→ **Task goal**
From the entries below, copy every line that holds the word "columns".

Data excerpts
■ ■ ■ ■

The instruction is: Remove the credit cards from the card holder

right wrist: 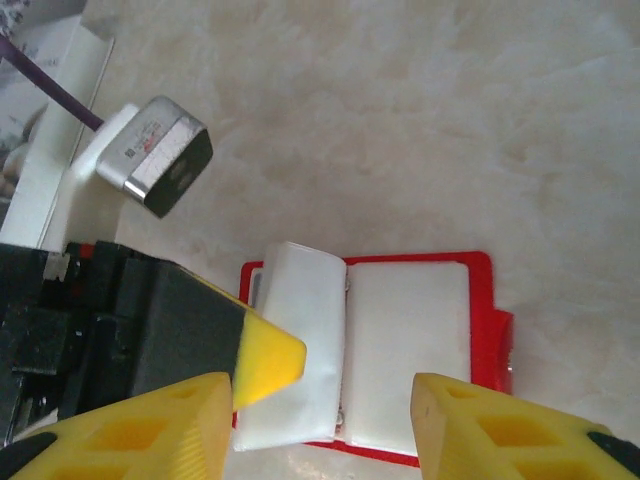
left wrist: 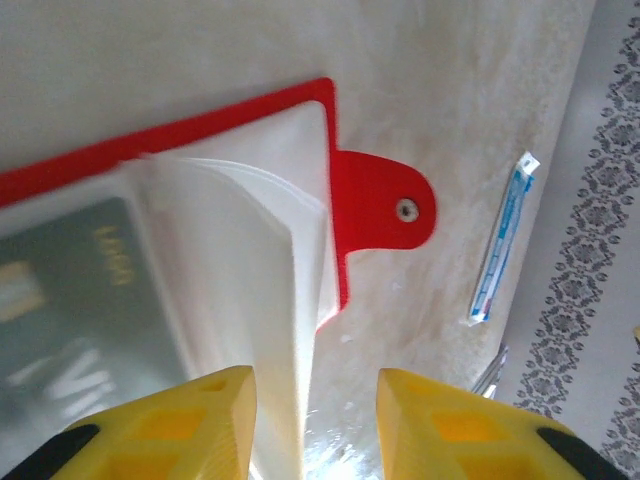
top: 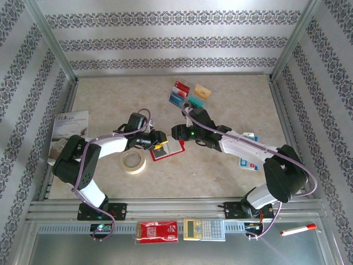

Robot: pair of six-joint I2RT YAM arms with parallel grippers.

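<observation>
We see the left tool (left wrist: 315, 420) spread, straddling the clear pocket leaves (left wrist: 265, 210) of the open card holder (left wrist: 375, 205); the right tool (right wrist: 320, 395) hangs spread over it.

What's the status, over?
Left gripper open at holder, right gripper open above. Four cards out, another card seemingly inside. Tape nearby, not blocking.

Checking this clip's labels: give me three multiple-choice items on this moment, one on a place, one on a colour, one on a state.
1. The tape roll lies: A) beside the card holder; B) on top of it; C) inside it.
2. The holder's cover is: A) blue; B) red; C) yellow.
3. The holder is: A) snapped shut; B) open; C) standing upright.
Answers: 1A, the roll lies next to it on the table; 2B, red rim and tab; 3B, its clear pockets face up.
</observation>
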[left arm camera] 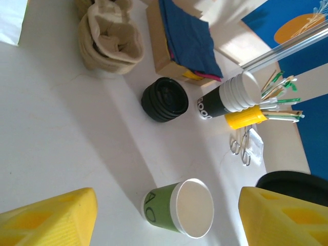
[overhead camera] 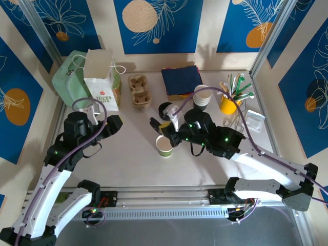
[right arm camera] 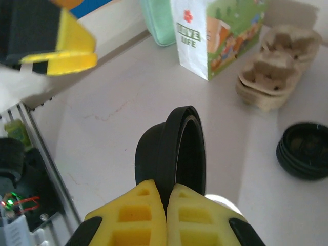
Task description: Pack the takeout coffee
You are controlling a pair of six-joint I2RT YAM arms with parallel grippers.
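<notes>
Overhead view of a pale tabletop (overhead camera: 128, 164). A lidless green paper cup (overhead camera: 164, 146) stands upright near the centre. Just behind it, the right gripper (overhead camera: 159, 125) pinches a black lid (overhead camera: 152, 122) in its fingers. The left gripper (overhead camera: 114, 124) points toward the cup from the left, well apart. A white paper bag (overhead camera: 101, 79) stands at the back.

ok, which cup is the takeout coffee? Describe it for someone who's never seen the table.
On the table, look to the middle. One paper cup stands upright alone by the right gripper pinching a black lid. It is green and single, unlike the stacked white-and-black cups at the back.
</notes>
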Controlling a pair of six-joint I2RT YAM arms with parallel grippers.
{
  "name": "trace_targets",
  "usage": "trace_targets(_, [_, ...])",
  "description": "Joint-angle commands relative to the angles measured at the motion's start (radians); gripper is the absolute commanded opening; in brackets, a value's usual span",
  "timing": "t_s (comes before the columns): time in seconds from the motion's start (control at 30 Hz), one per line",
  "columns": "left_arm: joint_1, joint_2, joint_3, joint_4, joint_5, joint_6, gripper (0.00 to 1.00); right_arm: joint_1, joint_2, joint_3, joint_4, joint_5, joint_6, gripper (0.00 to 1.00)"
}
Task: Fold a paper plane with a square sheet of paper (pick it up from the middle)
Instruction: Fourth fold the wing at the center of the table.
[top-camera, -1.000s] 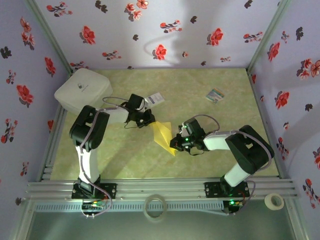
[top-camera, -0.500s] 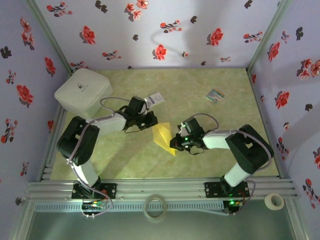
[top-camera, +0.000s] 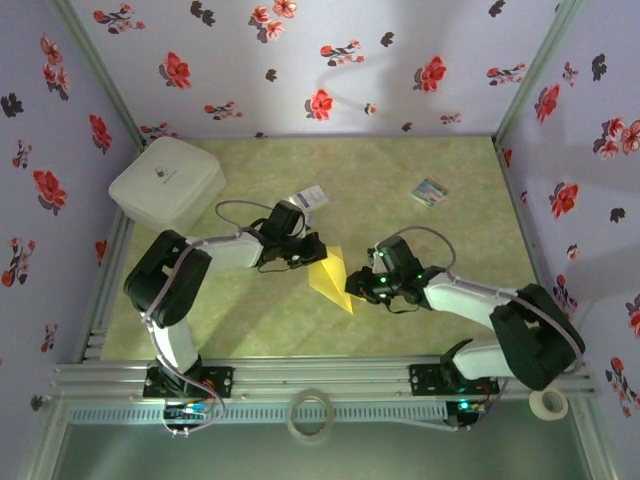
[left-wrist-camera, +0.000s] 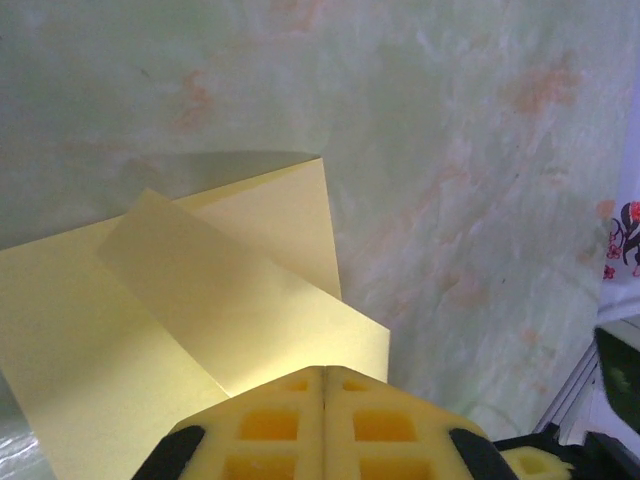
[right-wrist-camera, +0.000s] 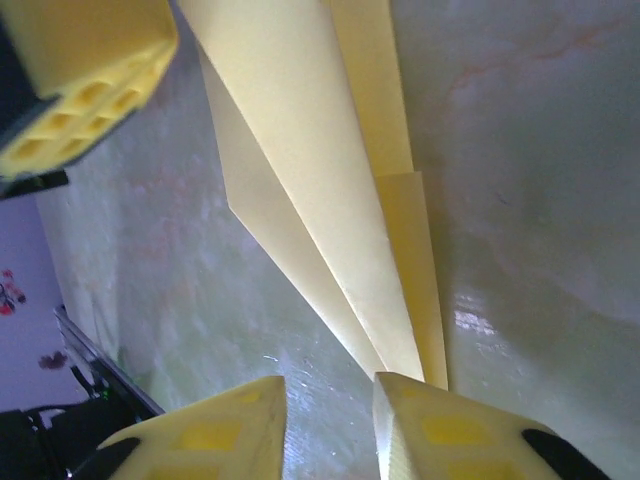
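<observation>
Left wrist view: the left claw is clenched, its yellow waffle-holed pads pressed into one seam, seemingly nipping the near edge of the plane, which spreads away from it over the bench. The paper is thin, matte and pale yellow, folded in overlapping flaps with sharp creases. Right wrist view: the right claw is released, pads apart, and the plane's narrow point ends at the gap, close to one pad. The bench is glossy, marbled green with faint orange blotches.
</observation>
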Motion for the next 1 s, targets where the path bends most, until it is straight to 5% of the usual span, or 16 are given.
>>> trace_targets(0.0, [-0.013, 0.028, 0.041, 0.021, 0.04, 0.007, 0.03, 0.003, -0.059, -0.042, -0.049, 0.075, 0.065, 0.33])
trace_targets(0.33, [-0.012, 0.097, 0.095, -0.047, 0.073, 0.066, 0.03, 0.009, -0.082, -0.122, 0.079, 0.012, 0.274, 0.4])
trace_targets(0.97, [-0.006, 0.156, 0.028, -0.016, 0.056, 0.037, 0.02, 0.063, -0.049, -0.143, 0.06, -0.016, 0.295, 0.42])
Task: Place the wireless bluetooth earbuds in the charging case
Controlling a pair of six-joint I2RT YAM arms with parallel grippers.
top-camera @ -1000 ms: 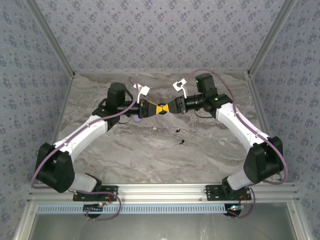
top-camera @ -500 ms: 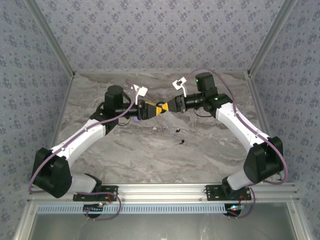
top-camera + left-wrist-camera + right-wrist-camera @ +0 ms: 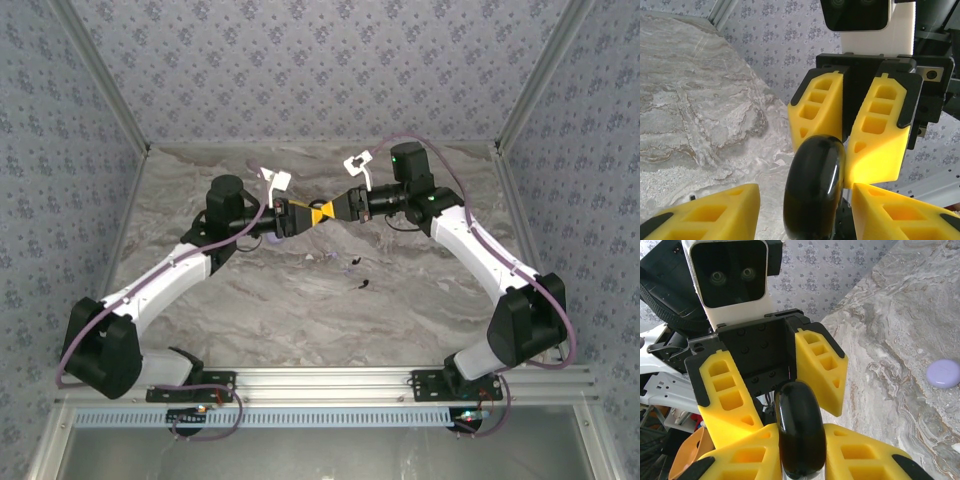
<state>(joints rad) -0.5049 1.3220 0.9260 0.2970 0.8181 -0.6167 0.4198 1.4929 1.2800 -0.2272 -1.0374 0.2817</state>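
Both arms meet in mid-air over the tabletop [image 3: 300,310]. Right tool [image 3: 797,452] pinches a black glossy case [image 3: 796,415], likely the charging case, across its thin rounded body. Left tool [image 3: 804,197] stands spread around the same case, its fingers [image 3: 710,215] not gripping. Small dark earbuds [image 3: 362,285] lie loose on the marble below, well apart from the case, and a lilac disc [image 3: 942,374] rests nearby. Risks: the slick curved shell could pivot or squirt out of the 1-tool pinch and drop; the left tool's fingers, so close, could clip it when moving off. No brand, label or writing readable anywhere
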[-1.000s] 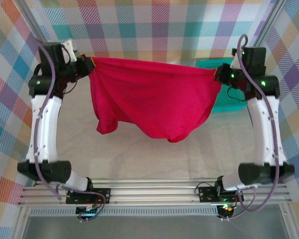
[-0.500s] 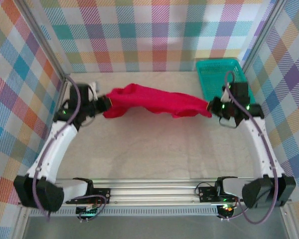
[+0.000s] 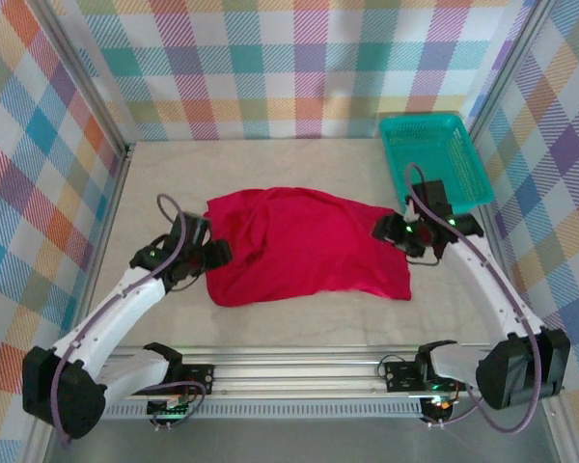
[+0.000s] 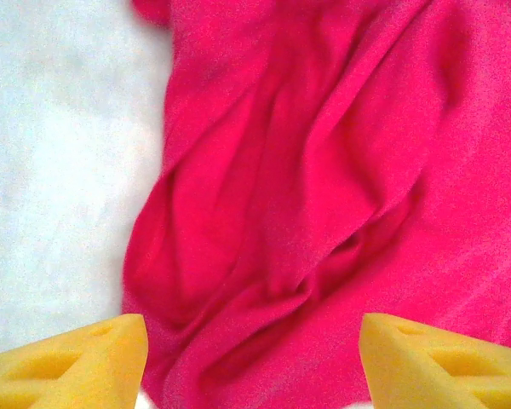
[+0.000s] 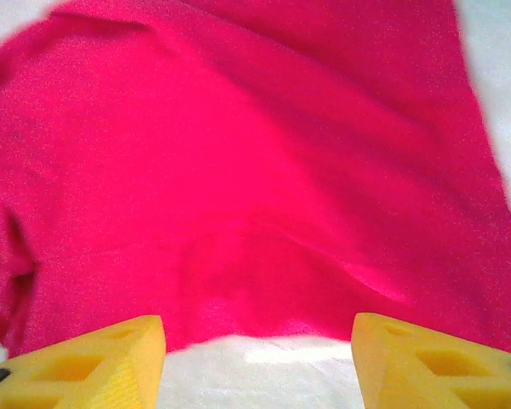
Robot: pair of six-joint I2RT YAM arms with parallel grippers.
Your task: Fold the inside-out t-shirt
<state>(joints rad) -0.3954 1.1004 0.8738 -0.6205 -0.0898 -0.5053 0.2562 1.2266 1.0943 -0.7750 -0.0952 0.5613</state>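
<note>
The red inside-out t-shirt [image 3: 304,241] lies rumpled but mostly flat on the middle of the table [image 3: 299,313], between the two arms. The left gripper [image 3: 215,256] sits at the shirt's left edge, its yellow fingers [image 4: 68,362] spread wide over wrinkled cloth and gripping nothing. The right gripper [image 3: 384,230] is at the shirt's right edge, its jaws also wide and empty, with bare table between them. A teal basket [image 3: 434,154] stands at the far right, apart from the shirt.
</note>
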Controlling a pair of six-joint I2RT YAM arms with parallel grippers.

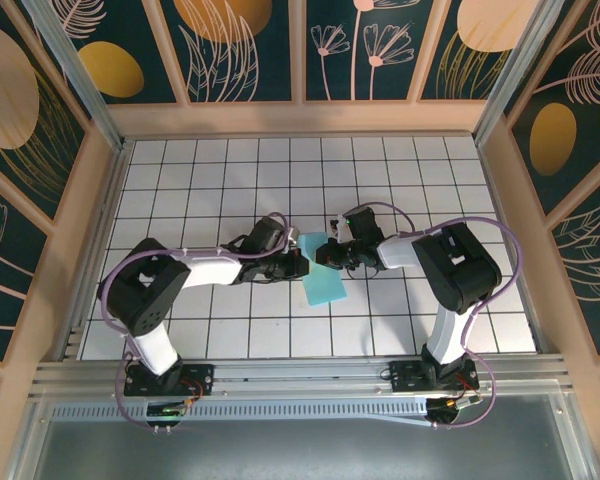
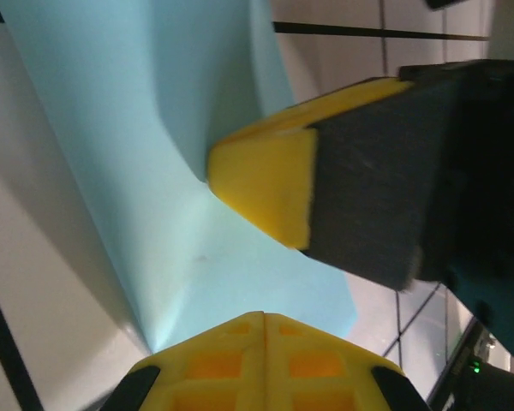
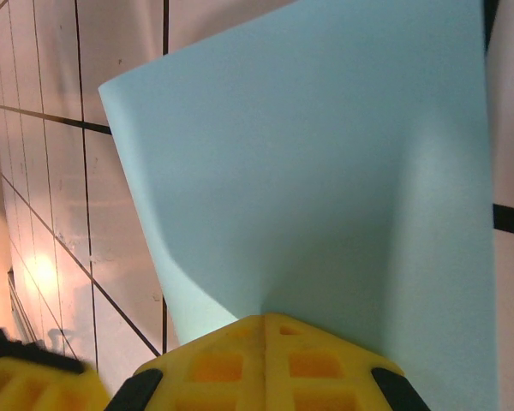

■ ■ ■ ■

→ **Completed task**
  "timing": "t_s (comes before the columns): time in seconds from the motion's start (control at 30 Hz), one per line",
  "columns": "left_arm: joint_1, joint_2, joint_3, joint_4, joint_5, joint_6, gripper (0.00 to 1.00); right_arm: joint_1, joint_2, joint_3, joint_4, joint_5, joint_6, gripper (0.00 to 1.00)"

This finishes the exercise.